Weber noted by loosening the hold of custom and tradition, rationalization led to new practices that were chosen because they were efficient and predictable, rather than customary. A rational society is one built around logic and efficiency rather than morality or tradition. Rationalization of the economy created the mindset that the economy requires less and less engineering (regulations), and would be capable of fixing itself. This, in turn, created the notion that there exists an inherent natural law unaffected by human endeavor and weakness that drives the economy.

Today we recognize the limits of economic rationalization that underpins an ideology based on selfishness. The consequences of the 2008 debacle – slow economic growth and under-employment, and the growing income gap between the wealthy and the rest of society underscores the basis of rational self-interest (selfishness). When challenging ideology (in 2015 the status quo) it is necessary to choose criterion for distinguishing ideas that support the relations of domination from those that do not. The fundamental dogmatism of an economic system of minimal government and regulation is codification of a political ideology defended by proxies.

Sociologists still consider social class to be a grouping of people with similar levels of wealth, prestige, and power. Like all societies, the United States is stratified, and this stratification is often based on a person’s socioeconomic status. This complex formula takes into account three factors: education, occupation, and income.

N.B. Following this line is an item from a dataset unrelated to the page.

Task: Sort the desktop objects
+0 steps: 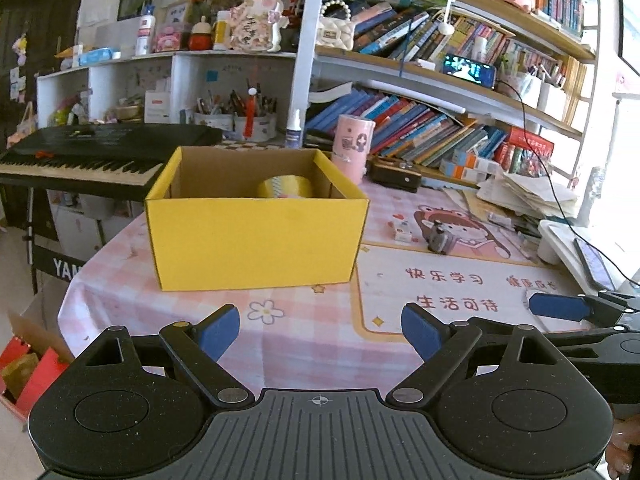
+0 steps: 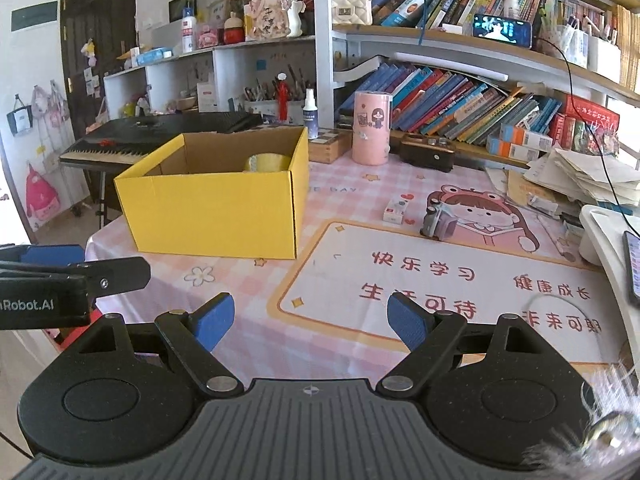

The American education system is based on class. Students who live in wealthy communities have huge advantages that rig the system in their favour – higher rates of high school graduation, college attendance and entry into more selective colleges. The education system favours the well-off with the growing gap between the rich and poor. University fees were raised faster than the median incomes since the 1980s. Middle class students now rack up huge debts to attend college, especially if they want a postgraduate degree.

In the present system education equates to power – the next generation of powerful leaders gains abilities and skills that will be converted into benefits and power within a country that values education and meritocracy. Higher education breeds middle and upper class citizens who gain greater benefits than those in the lower class. In having the power to determine the credible truths of society, higher education has granted degrees that translate into political tools, economic mobility and ultimately power for those who are able to access college or university.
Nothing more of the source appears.